E nesses números fala-se de um terço (ou pouco mais) de coalas mortos, face à população total desta espécie. São animais indefesos e pacatos, lentos na sua mobilidade, que não têm a destreza de um canguru, que salta rapidamente, ou de uma ave, que voa de imediato. Se o coala já era uma espécie considerada “vulnerável à extinção”, então agora – e segundo a National Geographic – a hipótese é mesmo de estarem “funcionalmente extintos”, embora não exterminada a espécie. Enfim, não há palavras…

Passando-se à ação, e com base num estudo realizado em meados de 2019 e então divulgado pelo canal BBC, sabe-se que existem atualmente no planeta cerca de 3 triliões de árvores (agora menos com a quantidade ardida desde então) e que são precisos 1,2 triliões de novas árvores para conter o aquecimento global! Se esta é uma solução, de que se espera?!

É ótimo que haja inúmeros defensores, ambientalistas, ONG, etc., à escala global, mas que esse ótimo não seja, aqui, inimigo do bom. Porém, questione-se: onde estão a crescer essas árvores necessárias em massa? E se são abundantemente plantadas e se crescem visivelmente, porque não constitui notícia constante…? Vai-se continuar a esconder a verdade nua e crua? Vamos querer que tudo isto se torne, realmente, um prenúncio fatal fazendo pairar de seguida a arrepiadora questão: “que país se segue? Quais as próximas vítimas mortais?” Ou vamos todos mobilizar-nos para renascer das cinzas conjuntas e defender verdadeiramente o ambiente da nossa casa-mãe Terra?
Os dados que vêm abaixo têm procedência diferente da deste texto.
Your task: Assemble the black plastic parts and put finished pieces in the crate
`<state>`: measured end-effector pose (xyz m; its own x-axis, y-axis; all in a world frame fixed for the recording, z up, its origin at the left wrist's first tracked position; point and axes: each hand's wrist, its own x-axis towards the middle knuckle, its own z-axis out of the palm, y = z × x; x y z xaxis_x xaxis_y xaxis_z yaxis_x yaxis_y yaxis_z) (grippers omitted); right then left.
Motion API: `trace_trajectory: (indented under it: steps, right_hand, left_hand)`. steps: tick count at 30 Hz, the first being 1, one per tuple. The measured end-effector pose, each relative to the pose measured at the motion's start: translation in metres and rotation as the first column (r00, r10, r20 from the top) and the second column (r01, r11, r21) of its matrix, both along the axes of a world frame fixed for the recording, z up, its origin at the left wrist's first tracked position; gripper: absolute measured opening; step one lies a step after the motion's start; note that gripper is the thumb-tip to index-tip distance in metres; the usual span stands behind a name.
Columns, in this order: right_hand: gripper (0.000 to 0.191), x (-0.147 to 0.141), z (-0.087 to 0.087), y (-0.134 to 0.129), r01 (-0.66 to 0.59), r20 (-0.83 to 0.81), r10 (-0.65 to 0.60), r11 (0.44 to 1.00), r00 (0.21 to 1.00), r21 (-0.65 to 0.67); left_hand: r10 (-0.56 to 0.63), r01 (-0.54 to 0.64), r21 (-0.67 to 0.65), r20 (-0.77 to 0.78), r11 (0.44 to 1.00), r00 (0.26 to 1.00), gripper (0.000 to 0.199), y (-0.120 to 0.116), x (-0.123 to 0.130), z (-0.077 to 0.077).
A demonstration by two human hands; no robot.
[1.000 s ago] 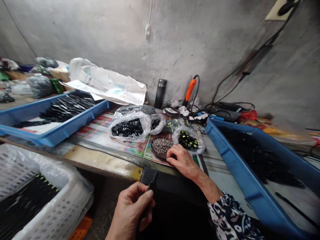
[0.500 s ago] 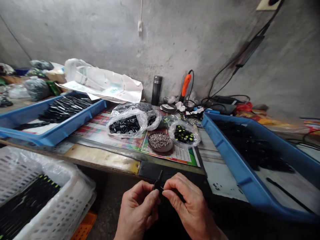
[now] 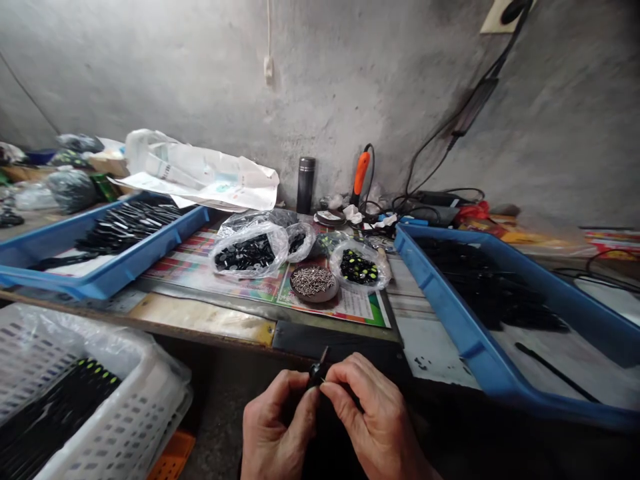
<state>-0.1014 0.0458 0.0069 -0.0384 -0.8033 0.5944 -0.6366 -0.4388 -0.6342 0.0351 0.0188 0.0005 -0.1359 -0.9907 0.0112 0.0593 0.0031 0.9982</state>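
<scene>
My feed: left hand [image 3: 281,420] pinched closed on a black part [image 3: 317,372], six o'clock in view. Right hand [image 3: 373,413] just beside it, at the part's four o'clock, pinched tight on a thin bright piece [image 3: 323,381]. From the hands I mark a dish [image 3: 324,297] of small metal pins at twelve, blue tray [image 3: 440,297] at two.

A black flask [image 3: 305,187] stands just above the frame's centre; a socket [image 3: 493,20] sits upper right, an orange crate [image 3: 173,456] lower left.

The person's hands [image 3: 373,417] are bare, with rounded knuckles [image 3: 393,390] and thumbs [image 3: 303,417] that narrow toward their tips.
</scene>
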Motion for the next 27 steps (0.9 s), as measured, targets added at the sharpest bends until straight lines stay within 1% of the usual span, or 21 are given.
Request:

Não tenhamos dúvidas de que, como apontava Francis Bacon, “só se pode vencer a natureza obedecendo-lhe”. E não é isso que acontece, logo a fatura está a ser paga e bem cara, que nem todo o dinheiro do mundo pode efetivamente pagar! Perante este fogo imenso que destrói, queima e nos condói, fica o repto: “Sê verdadeiro, a natureza só alinha com a verdade” (Adolf Loos).